**About this exercise:**
Word for word, reproduce the records that follow.

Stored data
----

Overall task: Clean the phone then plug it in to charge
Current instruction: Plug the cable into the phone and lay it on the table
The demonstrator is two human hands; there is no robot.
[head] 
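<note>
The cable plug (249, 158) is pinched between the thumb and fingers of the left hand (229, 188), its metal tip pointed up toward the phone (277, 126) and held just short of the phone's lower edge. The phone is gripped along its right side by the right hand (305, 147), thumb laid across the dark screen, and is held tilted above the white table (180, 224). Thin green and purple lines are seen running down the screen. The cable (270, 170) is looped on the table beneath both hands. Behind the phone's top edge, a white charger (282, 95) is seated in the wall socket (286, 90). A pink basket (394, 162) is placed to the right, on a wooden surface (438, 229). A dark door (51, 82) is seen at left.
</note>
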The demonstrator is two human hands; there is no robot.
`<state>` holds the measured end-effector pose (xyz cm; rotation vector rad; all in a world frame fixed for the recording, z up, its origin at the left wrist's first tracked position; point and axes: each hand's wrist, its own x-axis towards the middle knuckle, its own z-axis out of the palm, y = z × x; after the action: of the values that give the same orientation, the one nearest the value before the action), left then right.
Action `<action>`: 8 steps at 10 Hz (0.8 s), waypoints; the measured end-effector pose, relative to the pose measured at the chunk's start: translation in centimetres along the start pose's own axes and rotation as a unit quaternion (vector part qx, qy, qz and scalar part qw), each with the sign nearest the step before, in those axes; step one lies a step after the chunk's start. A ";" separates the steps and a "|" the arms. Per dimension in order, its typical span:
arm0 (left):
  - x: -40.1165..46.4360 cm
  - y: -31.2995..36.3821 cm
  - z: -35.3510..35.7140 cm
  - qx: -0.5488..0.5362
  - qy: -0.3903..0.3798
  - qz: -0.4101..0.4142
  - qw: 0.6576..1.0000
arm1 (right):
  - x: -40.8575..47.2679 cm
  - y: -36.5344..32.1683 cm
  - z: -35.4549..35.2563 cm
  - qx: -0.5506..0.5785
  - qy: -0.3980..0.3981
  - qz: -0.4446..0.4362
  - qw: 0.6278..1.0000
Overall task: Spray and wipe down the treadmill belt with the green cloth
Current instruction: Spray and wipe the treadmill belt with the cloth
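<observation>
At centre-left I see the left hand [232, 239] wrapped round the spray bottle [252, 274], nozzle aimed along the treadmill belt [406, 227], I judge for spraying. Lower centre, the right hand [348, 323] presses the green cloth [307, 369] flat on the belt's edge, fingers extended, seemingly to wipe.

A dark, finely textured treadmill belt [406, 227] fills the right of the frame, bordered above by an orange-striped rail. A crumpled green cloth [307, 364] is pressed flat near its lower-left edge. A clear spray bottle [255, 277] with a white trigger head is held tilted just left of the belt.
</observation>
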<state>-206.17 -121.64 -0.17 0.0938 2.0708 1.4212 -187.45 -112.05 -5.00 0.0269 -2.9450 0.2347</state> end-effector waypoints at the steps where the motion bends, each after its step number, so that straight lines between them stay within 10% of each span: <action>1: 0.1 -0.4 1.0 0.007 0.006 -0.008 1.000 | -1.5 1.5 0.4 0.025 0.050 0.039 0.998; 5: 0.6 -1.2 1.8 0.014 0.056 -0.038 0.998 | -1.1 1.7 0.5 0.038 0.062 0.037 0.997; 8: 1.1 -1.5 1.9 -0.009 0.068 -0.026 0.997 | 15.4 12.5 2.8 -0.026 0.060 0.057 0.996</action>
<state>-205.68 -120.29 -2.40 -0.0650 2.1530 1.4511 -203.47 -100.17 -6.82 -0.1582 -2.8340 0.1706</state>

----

**Exercise response:**
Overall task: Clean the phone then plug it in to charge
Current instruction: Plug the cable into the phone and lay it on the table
The demonstrator is two human hands; there is no robot.
[head] 
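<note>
The cable plug (249, 158) is pinched between the thumb and fingers of the left hand (229, 188), its metal tip pointed up toward the phone (277, 126) and held just short of the phone's lower edge. The phone is gripped along its right side by the right hand (305, 147), thumb laid across the dark screen, and is held tilted above the white table (180, 224). Thin green and purple lines are seen running down the screen. The cable (270, 170) is looped on the table beneath both hands. Behind the phone's top edge, a white charger (282, 95) is seated in the wall socket (286, 90). A pink basket (394, 162) is placed to the right, on a wooden surface (438, 229). A dark door (51, 82) is seen at left.
</note>
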The demonstrator is two human hands; there is no robot.
`<state>` holds the measured end-effector pose (xyz cm; rotation vector rad; all in a world frame fixed for the recording, z up, its origin at the left wrist's first tracked position; point and axes: each hand's wrist, its own x-axis towards the middle knuckle, its own z-axis out of the palm, y = z × x; after the action: of the values that give the same orientation, the one nearest the value before the action), left then right.
Action `<action>`: 8 steps at 10 Hz (0.8 s), waypoints; the measured end-effector pose, relative to the pose measured at the chunk's start: translation in centimetres along the start pose's own axes and rotation as a unit quaternion (vector part qx, qy, qz and scalar part qw), each with the sign nearest the step before, in those axes; step one lies a step after the chunk's start. A ";" separates the steps and a "|" the arms. Per dimension in order, its typical span:
arm0 (left):
  - x: -40.1165..46.4360 cm
  - y: -31.2995..36.3821 cm
  - z: -35.3510..35.7140 cm
  - qx: -0.5488..0.5362
  - qy: -0.3903..0.3798
  - qz: -0.4101..0.4142
  - qw: 0.6576..1.0000
arm1 (right):
  - x: -40.8575..47.2679 cm
  - y: -36.5344..32.1683 cm
  - z: -35.4549..35.2563 cm
  - qx: -0.5506..0.5785
  - qy: -0.3980..0.3981
  - qz: -0.4446..0.4362
  - qw: 0.6278..1.0000
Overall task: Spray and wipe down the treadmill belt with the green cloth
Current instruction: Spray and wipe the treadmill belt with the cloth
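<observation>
At centre-left I see the left hand [232, 239] wrapped round the spray bottle [252, 274], nozzle aimed along the treadmill belt [406, 227], I judge for spraying. Lower centre, the right hand [348, 323] presses the green cloth [307, 369] flat on the belt's edge, fingers extended, seemingly to wipe.

A dark, finely textured treadmill belt [406, 227] fills the right of the frame, bordered above by an orange-striped rail. A crumpled green cloth [307, 364] is pressed flat near its lower-left edge. A clear spray bottle [255, 277] with a white trigger head is held tilted just left of the belt.
</observation>
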<state>-206.17 -121.64 -0.17 0.0938 2.0708 1.4212 -187.45 -112.05 -5.00 0.0269 -2.9450 0.2347</state> end-effector waypoints at the steps where the motion bends, each after its step number, so that straight lines between them stay within 10% of each span: <action>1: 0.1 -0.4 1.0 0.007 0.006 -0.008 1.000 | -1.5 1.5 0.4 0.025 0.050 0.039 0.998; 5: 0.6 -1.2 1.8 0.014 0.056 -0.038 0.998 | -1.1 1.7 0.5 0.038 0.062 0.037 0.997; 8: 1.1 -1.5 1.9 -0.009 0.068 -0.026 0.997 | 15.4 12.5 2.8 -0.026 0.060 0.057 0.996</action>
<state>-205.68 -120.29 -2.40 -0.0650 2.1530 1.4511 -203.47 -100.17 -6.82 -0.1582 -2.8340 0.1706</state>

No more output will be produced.